Inspectors had four seconds to examine yard-long coated roof rack parts to ensure that there were fewer than three coating defects or protrusions, each no more than one millimeter in size. "Even using our best-trained inspectors, meeting the tight coating quality standards demanded by the automotive industry just wasn't practical," said David Boyd, a coatings specialist and president of Vulcan.
Loading up to 500 coated parts into cardboard containers was also onerous, repetitive work, "and with less than one percent unemployment in our county, we decided to automate inspection and packing," explained Boyd.
The coatings executive described the automotive specifications to Dickerson, who programmed the CAMotion software accordingly. "We purchased standard robotic components and built an inspection machine and a packing machine, then programmed them with the CAMotion software and delivered them to Vulcan at a total cost of under $100,000," Dickerson recalled.
Today, Vulcan workers place coated roof racks onto the loading section of the CAMotion inspection machine.
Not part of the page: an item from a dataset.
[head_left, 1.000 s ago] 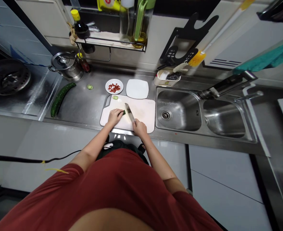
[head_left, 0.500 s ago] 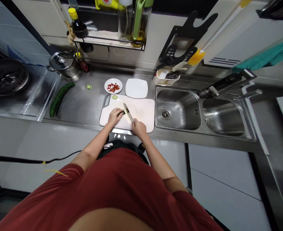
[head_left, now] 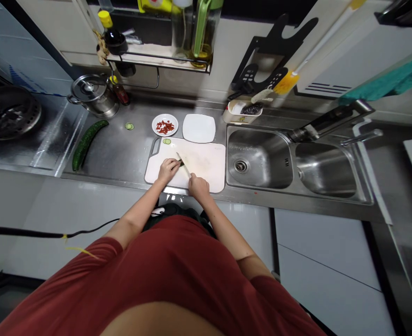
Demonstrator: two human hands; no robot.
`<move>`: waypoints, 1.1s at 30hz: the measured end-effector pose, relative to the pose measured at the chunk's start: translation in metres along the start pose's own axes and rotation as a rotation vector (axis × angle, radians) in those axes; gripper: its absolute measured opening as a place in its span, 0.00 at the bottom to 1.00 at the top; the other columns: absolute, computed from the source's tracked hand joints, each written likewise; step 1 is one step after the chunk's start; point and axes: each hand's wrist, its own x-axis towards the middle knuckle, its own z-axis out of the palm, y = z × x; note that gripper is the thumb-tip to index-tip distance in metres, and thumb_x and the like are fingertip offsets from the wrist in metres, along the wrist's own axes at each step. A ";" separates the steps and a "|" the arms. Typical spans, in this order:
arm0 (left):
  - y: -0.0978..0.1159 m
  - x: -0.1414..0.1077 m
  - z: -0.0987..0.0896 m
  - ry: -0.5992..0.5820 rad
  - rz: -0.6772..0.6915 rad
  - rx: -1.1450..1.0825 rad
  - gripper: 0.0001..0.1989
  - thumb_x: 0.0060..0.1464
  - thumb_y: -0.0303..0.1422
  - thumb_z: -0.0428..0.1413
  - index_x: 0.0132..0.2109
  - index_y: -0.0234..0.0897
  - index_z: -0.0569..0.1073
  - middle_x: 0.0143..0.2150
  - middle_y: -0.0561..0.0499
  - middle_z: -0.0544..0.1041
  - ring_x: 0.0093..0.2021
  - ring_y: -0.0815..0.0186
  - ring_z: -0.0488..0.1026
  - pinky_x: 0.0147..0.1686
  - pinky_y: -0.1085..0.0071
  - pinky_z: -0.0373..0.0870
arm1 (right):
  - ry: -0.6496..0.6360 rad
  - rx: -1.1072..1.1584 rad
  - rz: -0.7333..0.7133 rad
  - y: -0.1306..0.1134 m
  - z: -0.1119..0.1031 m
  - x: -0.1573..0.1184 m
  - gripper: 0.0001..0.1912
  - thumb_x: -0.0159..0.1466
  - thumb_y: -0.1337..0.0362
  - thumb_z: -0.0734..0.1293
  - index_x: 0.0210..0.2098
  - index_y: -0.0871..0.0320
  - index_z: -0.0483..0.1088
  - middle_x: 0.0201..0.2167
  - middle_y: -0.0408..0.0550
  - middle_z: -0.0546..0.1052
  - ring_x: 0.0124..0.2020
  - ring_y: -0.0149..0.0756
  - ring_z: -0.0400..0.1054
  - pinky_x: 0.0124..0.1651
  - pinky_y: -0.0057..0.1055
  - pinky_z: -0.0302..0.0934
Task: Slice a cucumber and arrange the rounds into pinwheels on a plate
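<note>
My right hand [head_left: 199, 187] is closed around the handle of a knife [head_left: 184, 164], its blade slanting up and left over the white cutting board [head_left: 209, 161]. Pressed under the fingers of my left hand [head_left: 168, 170] is a small dark-green piece of cucumber [head_left: 181, 162], mostly hidden; the blade is right beside it. Pale cucumber slices [head_left: 166, 141] lie at the board's upper left. Behind the board stand a round plate [head_left: 155, 131] of chopped red pieces [head_left: 164, 126] and a square white plate [head_left: 199, 128].
A whole cucumber [head_left: 87, 145] rests on the counter at left, near more slices [head_left: 129, 126]. Farther back is a lidded steel pot [head_left: 99, 100]. A double sink [head_left: 260, 184] borders the board at right. Above hangs a shelf [head_left: 157, 58] with bottles.
The knife and my right hand have shifted slightly left, and the blade is now closer to my left fingers. My left hand has hardly moved.
</note>
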 end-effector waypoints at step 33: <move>-0.002 0.001 0.002 -0.019 -0.010 -0.018 0.11 0.62 0.34 0.50 0.43 0.41 0.76 0.45 0.47 0.76 0.47 0.62 0.70 0.51 0.62 0.66 | -0.058 0.036 -0.040 -0.010 -0.001 0.026 0.16 0.65 0.74 0.53 0.50 0.60 0.63 0.42 0.57 0.76 0.46 0.43 0.71 0.46 0.34 0.62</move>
A gripper picks up each part and moves it through the inspection station, which is equipped with a robot-controlled head consisting of illumination and vision systems . The vision systems are made by DVT Corp., another Georgia Tech spin-off company, founded by Dickerson in 1991.
The vision systems move over the yard-long roof rack in six stages, capturing up to 120 images in less than five seconds. The CAMotion software analyzes them to inspect paint quality.
If the part being inspected does not meet standards, it is moved robotically to another stack for further inspection or coating. Rack parts coated properly are lifted by the packing machine and deposited in a cardboard container that holds 500 parts.
The packing machine is basically an xz robot that lifts each part about 4 feet, moves it 5 feet horizontally, and deposits it in the box. "Because of the relatively long motion, the vibration dampening algorithm really pays off," noted Dickerson. "We only needed to provide the robot packer with two degrees of freedom because the containers are slightly larger than the parts."
Vulcan is beginning to phase out its current roof rack coating assignment for another that involves use of a different coating on similar parts. "We'll just reprogram the new inspection specification this entails on the PC," said Boyd.
CAMotion used its experience at Vulcan to refine its software and hardware designs. "For example, we structured our software differently to run on Linux, an open architecture, to enable us to make internal changes with more freedom than the original, Windows-based structure," Dickerson said.
In addition, the company developed the Remote Axis Serial Interface Device, basically a circuit board with microcomputer that controls the servo-motors and other nearby inputs and outputs in the robots after receiving serial commands from the Pc. The RASID is mounted near the robot system's servo-motors, thereby reducing the amount of wiring needed, and continuing to eliminate the need for costly servo-control cards.